§ Task to carry out: Show me each line of the listing below where the word "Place" appears.

########################################

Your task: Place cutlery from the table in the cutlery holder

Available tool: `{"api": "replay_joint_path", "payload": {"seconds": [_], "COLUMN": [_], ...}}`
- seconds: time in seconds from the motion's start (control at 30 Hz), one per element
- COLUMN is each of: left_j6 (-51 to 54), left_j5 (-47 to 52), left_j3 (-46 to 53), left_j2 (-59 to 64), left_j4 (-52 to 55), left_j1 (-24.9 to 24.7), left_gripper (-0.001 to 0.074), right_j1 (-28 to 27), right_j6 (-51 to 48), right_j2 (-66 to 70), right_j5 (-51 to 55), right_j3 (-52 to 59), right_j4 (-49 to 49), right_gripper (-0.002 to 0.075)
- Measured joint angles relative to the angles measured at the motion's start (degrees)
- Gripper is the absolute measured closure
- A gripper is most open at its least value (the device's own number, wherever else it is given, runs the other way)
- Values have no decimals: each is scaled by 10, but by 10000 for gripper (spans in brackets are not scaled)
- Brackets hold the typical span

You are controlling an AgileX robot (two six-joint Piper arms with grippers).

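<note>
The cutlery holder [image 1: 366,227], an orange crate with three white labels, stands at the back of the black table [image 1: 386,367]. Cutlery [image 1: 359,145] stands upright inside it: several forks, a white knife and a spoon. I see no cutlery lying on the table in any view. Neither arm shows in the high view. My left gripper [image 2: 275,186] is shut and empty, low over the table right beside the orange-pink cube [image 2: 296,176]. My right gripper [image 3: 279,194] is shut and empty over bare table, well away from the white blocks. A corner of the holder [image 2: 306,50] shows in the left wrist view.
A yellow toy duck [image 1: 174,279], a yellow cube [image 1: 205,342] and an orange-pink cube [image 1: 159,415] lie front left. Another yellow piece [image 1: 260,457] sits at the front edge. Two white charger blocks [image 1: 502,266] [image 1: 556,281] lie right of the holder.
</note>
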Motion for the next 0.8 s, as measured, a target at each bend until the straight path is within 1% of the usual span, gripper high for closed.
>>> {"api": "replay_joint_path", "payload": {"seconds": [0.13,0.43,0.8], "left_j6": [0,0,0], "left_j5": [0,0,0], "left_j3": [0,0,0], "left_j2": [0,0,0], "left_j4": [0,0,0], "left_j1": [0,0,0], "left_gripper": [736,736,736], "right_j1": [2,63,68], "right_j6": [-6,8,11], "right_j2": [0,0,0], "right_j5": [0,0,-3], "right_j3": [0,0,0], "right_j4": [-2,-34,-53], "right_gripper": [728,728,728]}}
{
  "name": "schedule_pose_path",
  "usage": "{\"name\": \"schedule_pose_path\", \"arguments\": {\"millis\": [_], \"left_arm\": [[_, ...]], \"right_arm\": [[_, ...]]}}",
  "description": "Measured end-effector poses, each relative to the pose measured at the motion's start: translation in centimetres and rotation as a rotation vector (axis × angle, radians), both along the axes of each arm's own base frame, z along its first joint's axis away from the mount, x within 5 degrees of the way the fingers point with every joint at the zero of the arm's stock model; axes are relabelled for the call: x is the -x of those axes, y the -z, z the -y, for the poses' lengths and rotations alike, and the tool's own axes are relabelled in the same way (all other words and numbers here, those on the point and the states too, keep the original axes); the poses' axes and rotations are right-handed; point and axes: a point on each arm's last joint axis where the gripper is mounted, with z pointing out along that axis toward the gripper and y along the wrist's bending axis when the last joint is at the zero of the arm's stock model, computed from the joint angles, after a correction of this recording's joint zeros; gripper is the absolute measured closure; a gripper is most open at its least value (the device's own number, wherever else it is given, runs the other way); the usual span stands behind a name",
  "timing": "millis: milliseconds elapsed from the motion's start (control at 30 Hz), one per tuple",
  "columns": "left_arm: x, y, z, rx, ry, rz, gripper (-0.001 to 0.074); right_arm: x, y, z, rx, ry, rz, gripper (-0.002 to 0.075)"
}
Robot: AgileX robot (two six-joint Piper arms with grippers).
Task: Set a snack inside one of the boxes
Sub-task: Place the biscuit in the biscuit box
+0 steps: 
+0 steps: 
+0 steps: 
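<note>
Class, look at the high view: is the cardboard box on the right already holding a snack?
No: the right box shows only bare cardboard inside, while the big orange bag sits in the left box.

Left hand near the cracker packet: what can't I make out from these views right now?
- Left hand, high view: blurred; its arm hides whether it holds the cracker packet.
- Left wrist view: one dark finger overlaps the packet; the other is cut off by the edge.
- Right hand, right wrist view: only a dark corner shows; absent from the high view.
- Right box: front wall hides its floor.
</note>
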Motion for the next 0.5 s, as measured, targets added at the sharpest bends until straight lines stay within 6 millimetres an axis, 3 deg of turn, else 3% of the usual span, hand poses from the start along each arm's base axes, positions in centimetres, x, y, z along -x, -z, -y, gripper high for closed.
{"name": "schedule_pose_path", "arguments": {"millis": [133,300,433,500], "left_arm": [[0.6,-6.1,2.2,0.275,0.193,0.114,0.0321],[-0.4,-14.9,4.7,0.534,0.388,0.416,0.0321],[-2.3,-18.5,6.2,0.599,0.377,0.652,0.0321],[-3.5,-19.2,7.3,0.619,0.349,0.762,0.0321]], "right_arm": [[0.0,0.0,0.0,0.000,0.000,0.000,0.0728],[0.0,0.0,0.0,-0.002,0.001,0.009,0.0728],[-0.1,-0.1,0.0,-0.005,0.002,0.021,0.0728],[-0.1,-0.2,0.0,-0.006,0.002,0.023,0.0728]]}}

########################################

§ Reply to the task:
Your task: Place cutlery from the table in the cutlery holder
Sub-task: Place the biscuit in the biscuit box

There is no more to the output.